R.I.P.D., much like the movie of the same name, is about the afterlife, and thus it's appropriate that playing it is like suffering through a little version of hell. That's not so much because the world around us turns out to be packed with criminals playing hooky from facing their divine retribution (though there is that), but rather because it's so tedious and unsatisfying to bring them to justice. With its humdrum gameplay and severely flawed mechanics, R.I.P.D. is a mess of cooperative shooter.
The word being passed around in critical circles is that the film starring Ryan Reynolds and Jeff Bridges is an uninspired knockoff of Men in Black andGhostbusters, so it's perhaps only fitting that the game tie-in is an uninspired knockoff of developer Old School Games' own God Mode that debuted earlier this year.
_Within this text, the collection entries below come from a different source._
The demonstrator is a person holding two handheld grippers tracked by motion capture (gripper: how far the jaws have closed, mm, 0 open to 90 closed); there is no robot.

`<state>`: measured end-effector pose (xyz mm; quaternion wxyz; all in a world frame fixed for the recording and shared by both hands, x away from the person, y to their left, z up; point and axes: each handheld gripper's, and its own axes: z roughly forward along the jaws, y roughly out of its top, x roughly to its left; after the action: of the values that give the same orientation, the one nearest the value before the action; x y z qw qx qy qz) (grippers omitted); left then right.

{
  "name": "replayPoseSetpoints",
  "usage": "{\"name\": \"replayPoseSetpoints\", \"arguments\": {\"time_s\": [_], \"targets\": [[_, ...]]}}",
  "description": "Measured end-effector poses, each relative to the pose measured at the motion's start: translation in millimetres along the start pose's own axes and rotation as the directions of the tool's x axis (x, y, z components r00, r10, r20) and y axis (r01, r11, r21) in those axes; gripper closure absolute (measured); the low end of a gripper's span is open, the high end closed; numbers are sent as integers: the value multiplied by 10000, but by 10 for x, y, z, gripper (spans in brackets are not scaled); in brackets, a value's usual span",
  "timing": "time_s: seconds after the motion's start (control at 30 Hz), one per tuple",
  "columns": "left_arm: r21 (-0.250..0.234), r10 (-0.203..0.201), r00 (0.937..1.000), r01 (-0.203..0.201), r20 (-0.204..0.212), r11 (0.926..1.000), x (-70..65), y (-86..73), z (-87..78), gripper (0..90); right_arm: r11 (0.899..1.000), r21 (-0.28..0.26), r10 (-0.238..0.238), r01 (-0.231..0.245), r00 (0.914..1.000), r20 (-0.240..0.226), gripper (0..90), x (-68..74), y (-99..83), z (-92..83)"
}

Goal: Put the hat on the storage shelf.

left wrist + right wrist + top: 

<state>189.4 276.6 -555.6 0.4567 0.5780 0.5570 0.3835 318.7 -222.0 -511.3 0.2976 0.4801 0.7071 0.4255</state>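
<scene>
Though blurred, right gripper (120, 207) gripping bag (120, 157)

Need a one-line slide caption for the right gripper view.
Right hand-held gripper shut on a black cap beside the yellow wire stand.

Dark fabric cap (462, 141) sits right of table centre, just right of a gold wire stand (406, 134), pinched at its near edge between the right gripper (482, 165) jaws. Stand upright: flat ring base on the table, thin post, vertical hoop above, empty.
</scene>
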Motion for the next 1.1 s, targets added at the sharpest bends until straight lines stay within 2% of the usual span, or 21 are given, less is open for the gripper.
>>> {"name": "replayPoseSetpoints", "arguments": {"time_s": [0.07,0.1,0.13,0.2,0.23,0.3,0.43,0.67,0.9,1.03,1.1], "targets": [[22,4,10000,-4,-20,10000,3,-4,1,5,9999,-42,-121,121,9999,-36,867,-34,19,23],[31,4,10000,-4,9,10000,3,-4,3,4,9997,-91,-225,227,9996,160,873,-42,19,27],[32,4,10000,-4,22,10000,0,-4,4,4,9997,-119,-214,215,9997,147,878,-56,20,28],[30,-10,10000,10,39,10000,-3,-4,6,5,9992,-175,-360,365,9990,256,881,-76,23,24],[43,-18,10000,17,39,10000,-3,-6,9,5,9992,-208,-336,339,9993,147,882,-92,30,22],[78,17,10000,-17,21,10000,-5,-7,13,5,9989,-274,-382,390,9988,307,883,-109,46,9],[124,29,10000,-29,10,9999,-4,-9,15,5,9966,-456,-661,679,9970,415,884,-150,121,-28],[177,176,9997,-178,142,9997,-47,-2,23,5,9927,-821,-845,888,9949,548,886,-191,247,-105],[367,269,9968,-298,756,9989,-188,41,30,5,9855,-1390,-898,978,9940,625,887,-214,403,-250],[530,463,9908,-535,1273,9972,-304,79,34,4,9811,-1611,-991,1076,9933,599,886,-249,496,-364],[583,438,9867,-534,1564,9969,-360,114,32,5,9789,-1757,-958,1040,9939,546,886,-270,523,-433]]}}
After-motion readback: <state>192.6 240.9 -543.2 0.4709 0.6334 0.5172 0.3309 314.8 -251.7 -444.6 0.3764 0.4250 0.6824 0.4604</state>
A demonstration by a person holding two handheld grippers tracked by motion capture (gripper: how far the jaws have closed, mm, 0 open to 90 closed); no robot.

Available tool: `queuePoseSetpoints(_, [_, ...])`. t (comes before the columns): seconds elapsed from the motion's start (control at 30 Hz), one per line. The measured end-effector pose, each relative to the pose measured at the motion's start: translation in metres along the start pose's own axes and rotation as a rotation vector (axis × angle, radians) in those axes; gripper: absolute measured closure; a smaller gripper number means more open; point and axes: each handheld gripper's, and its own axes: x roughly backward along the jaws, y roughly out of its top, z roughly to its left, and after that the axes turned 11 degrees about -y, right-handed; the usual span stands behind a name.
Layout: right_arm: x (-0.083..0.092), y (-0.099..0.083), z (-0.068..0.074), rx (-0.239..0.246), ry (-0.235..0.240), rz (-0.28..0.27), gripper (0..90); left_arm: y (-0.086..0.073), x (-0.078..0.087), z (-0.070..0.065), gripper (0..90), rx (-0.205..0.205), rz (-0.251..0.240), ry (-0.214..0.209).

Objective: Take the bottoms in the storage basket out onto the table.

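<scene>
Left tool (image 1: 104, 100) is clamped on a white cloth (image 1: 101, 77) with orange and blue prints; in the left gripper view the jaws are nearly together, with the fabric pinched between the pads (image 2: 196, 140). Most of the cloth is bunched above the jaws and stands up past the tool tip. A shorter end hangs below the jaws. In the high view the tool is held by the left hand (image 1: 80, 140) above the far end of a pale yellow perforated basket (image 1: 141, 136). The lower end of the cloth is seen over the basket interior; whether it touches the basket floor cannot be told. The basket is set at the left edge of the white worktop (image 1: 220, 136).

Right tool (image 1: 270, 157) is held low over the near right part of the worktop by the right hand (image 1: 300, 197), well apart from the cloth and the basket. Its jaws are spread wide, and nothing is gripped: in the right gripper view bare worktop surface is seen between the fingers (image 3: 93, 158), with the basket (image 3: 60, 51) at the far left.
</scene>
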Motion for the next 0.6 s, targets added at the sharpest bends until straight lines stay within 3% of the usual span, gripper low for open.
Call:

Much like God Mode, R.I.P.D.--that's Rest in Peace Department, by the way--doesn't waste any time on a story aside from a brief montage of illustrated stills at the beginning, making gunning down the hordes of bad guys you face feel entirely pointless.
That's partly because there's no campaign to speak of. At its core, R.I.P.D. is little more than a third-person cooperative shooter that has you fighting through seven horde mode maps and a final boss encounter with either of the film's two main characters. On the one hand, you have Jeff Bridges' Roy Pulsipher, an Old West lawman who's still stuck shooting baddies more than a century after his death; on the other, there's Reynolds' Nick Walker, whose model spends the entirety of R.I.P.D. looking as though he accidentally kicked a puppy.
Beyond Pulsipher's Stetson and Walker's perpetual wince, though, there's little to nothing else to give them personalities of their own. Pulsipher may have been in his prime in the days of Hickok and Earp, but he can handle a submachine gun just as well as Walker, and you can buy additional weapons like harpoons and bananas (not a typo) when you collect the bounty from completing a level. Provided, that is, you can even earn a bounty. Securing a bounty involves enduring all five rounds of each map, and you'll likely end up going it alone by making a custom map thanks to the ghost town servers on Steam. Even if you manage to find a working Quick Match, it's common for the hosts to jump ship long before the match ends.